L’écologie : drapeau du rassemblement en Europe ?

L’institution d’une Haute Autorité nouvelle, dont les décisions lieront la France, l’Allemagne et les pays qui y adhéreront… réalisera les premières assises concrètes d’une Fédération européenne indispensable à la préservation de la paix”, déclare – espère plutôt – Robert Schuman, un des pères fondateurs de l’Union européenne, en 1950.

Il prône la construction d’une Europe forte et unifiée, inexistante aujourd’hui pour une grande partie de ses citoyens. Dans l’Europe de Schuman, il n’est guère question d’écologie. Les actuels mouvements de jeunes pour le climat, repris dans plusieurs pays de l’Union, 70 ans plus tard, tentent d’unifier une partie de la jeune génération européenne au delà des frontières nationales, et autour d’un constat devenu consensus : les gouvernements sont inactifs face à la question climatique. Si au sein de ces mouvements, l’importance de la question écologique est indiscutable, tel n’est pas toujours le cas au sein des partis politiques.

Si chez certains partis, comme le Parti socialiste européen ou encore le Parti vert européen, personne ne contredira qu’il est nécessaire d’aller dans le sens de la défense de l’environnement, les problématiques climatiques ne sont pas encore une des priorités dans tous les programmes. Et parmi les partis ayant ancré les mesures écologiques dans le leur, il est encore difficile de distinguer l’installation pérenne d’une conscience écologique et la tentative de rallier à leur cause les électeurs “écolos”. Les disparités subsistent entre les partis, mais aussi entre les pays de l’Union. Le Luxembourg est le pays européen émettant le plus de gaz à effet de serre par habitant, soit 18,7 tonnes. Il est suivi de l’Estonie, puis des Pays-Bas. La Lettonie et la Roumanie, avec leur 3,5 tonnes par habitant, sont les bons élèves de l’Union. La France est inférieure à la moyenne européenne, avec 6,7 tonnes par habitant. Alors que la question de la protection de l’environnement est considéré comme « importante » ou « très importante » par 94% des Européens, le chemin est encore long pour en faire une priorité transnationale.

Les pays européens ont peiné à trouver un accord quant à l’accueil des migrants. La France et l’Italie ont montré le mois dernier leurs désaccords. Le Brexit ne se fatigue pas d’être brandi sur les Unes médiatiques. Alors que l’unification de l’Europe rencontre de nombreux obstacles, la question écologique pourrait-elle devenir le drapeau de son unification ? Si le chemin du côté des élus et partis semble encore long, du côté citoyen, il faudra parvenir à fédérer plus largement. La cohésion qui émerge au niveau européen concerne des jeunes d’ores et déjà engagés des pays les plus aisés de l’Union. “Les premières assises concrètes d’une Fédération européenne indispensable à la préservation de la paix”. Ne devrait-on pas ajouter aujourd’hui “indispensable à la préservation de la paix et de l’environnement” ? Là où l’UE a permis d’effacer les conflits, elle doit maintenant s’atteler au chantier écologique, en installant celui-ci comme un consensus.

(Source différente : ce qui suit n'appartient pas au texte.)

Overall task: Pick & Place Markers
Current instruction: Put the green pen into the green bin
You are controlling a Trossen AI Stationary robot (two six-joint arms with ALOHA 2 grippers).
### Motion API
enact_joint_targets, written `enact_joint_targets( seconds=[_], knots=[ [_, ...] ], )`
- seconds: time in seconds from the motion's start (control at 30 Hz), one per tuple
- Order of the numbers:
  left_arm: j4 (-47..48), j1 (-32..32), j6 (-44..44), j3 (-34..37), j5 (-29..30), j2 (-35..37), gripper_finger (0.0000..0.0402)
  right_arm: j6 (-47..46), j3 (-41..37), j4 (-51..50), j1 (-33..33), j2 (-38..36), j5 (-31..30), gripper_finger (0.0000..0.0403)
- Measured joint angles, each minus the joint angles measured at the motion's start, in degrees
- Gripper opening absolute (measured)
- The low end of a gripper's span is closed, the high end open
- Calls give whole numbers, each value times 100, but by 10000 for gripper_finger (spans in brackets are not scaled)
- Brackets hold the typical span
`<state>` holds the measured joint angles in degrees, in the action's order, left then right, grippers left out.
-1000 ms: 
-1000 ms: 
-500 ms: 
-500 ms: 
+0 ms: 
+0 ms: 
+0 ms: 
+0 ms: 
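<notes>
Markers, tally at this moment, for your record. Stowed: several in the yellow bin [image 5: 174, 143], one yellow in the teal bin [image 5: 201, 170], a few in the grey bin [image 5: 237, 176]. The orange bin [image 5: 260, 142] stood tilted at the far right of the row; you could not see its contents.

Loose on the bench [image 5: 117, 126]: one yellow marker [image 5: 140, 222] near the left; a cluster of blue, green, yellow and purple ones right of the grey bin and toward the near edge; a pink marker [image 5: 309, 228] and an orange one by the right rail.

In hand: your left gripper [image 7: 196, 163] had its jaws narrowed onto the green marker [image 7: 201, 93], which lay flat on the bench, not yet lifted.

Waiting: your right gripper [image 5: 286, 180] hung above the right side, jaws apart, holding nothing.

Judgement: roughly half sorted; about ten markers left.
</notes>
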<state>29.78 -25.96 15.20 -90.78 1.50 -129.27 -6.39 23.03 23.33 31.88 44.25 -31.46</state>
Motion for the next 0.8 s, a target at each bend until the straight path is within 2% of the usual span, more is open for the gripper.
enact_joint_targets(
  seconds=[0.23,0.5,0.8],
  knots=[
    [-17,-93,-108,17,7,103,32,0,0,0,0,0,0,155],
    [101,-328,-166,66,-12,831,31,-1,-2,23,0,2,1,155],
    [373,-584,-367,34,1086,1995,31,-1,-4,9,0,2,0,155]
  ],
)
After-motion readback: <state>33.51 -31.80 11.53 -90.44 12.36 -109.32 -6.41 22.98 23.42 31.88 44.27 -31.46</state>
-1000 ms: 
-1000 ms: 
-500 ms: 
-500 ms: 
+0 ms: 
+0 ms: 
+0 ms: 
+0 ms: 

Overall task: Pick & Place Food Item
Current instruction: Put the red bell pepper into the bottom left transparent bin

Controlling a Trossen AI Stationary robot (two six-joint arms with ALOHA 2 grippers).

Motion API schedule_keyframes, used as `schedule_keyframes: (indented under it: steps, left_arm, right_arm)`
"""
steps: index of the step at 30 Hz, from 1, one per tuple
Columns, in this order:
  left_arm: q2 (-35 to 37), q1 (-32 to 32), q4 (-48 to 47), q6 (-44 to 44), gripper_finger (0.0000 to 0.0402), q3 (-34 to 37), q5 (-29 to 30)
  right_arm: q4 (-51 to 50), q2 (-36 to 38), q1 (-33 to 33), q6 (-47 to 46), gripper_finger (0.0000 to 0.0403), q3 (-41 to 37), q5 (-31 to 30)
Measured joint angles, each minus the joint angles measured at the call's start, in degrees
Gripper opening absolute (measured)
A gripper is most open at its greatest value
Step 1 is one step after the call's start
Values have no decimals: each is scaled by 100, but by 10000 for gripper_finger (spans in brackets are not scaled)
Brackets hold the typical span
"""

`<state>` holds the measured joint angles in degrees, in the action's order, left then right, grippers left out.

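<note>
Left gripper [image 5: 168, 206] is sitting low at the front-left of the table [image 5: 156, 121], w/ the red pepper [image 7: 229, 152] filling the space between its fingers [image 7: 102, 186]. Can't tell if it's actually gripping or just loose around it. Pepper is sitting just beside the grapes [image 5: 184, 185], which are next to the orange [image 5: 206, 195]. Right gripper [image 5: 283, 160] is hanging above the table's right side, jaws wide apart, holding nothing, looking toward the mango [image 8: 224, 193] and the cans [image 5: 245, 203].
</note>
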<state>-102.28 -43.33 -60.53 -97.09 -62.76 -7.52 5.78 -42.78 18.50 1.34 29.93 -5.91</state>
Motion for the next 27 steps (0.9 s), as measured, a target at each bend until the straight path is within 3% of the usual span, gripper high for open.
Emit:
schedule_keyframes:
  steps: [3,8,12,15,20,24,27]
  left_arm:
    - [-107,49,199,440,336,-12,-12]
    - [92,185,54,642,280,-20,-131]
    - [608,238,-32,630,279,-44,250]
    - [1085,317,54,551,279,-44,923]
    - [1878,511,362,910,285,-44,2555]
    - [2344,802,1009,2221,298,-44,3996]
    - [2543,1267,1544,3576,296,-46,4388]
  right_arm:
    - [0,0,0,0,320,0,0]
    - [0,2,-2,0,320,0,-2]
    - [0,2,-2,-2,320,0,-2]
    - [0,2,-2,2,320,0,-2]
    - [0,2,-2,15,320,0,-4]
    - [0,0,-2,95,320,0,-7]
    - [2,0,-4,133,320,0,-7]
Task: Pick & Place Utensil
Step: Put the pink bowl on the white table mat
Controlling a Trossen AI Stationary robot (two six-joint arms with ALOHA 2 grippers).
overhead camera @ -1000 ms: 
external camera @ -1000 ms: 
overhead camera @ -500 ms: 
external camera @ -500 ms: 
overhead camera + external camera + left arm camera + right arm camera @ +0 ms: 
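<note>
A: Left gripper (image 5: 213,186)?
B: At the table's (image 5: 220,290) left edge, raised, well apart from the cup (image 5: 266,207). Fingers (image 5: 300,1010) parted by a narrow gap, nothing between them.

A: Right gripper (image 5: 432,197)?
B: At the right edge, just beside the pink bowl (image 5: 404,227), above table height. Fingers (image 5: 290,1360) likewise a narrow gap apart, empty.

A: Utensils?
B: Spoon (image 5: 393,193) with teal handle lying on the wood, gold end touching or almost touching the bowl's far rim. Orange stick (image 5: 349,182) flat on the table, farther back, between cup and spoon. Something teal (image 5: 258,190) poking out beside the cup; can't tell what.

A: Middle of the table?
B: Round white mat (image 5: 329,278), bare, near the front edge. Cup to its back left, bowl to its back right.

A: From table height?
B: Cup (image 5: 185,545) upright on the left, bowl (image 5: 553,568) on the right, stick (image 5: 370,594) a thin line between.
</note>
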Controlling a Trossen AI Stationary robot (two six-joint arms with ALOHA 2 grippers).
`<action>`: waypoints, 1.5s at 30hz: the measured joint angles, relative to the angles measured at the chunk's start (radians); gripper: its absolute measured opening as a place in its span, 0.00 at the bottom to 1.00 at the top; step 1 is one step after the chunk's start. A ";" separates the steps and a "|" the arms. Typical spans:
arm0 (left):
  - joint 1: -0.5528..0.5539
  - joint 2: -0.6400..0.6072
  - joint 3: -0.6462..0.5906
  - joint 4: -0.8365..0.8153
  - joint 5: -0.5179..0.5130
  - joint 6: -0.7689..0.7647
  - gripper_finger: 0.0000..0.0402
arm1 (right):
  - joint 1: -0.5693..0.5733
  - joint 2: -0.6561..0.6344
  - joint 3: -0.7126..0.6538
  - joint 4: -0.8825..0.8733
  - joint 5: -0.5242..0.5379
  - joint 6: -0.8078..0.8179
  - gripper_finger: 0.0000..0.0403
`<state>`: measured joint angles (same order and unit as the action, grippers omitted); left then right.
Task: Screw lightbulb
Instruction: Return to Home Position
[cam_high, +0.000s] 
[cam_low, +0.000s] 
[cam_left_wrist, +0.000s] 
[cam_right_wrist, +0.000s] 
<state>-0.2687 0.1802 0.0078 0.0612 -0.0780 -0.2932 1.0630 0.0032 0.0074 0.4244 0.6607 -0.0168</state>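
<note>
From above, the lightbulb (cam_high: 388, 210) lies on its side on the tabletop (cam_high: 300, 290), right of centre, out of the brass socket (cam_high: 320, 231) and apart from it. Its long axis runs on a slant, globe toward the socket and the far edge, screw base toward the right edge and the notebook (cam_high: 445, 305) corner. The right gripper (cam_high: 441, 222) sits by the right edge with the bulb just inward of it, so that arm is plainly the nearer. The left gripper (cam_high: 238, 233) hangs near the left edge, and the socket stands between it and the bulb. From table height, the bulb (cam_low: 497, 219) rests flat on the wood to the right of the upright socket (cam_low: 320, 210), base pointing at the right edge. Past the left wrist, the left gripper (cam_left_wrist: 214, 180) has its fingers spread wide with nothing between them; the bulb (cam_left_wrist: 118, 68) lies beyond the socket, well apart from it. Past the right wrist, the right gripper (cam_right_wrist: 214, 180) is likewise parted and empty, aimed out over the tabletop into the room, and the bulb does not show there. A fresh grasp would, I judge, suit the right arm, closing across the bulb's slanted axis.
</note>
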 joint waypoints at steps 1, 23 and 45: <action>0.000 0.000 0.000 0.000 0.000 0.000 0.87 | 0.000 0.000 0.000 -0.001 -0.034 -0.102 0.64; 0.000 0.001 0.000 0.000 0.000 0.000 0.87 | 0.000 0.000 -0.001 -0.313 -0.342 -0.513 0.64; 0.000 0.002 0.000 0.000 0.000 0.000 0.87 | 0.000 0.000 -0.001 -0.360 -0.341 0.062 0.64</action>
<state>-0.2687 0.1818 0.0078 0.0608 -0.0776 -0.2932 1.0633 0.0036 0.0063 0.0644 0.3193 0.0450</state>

La question se pose alors : que fait l’Union Européenne pour la Transition écologique ?

Le salaire des agriculteurs, qui représente 72% du budget agricole de l’UE, ne leur est versé que s’“ils respectent des règles strictes en matière de sécurité alimentaire, d’environnement, de santé et de bien-être des animaux” selon un rapport de la Commission européenne en 2018. Plus largement, l’UE intègre la question climatique à sa politique, allouant 20% du budget 2014-2020 à des initiatives pour le climat. Au total, pour la période 2014-2020, 3,4 milliards d’euros sont prévus au niveau européen en faveur de l’environnement et du climat. D’ici 2020, l’Union s’est engagée à réduire de 20% les émissions de gaz à effet de serre par rapport à 1990, et à utiliser au minimum 20% d’énergie provenant de sources renouvelables. Pour atteindre ces objectifs, la Commission européenne a créée une Union européenne de l’énergie, visant à garantir une énergie sûre, abordable et durable. Outre ces mesures, L’UE veut jouer “un rôle moteur dans la lutte mondiale contre le changement climatique” et inciter la communauté internationale à respecter les accords de Paris de 2016.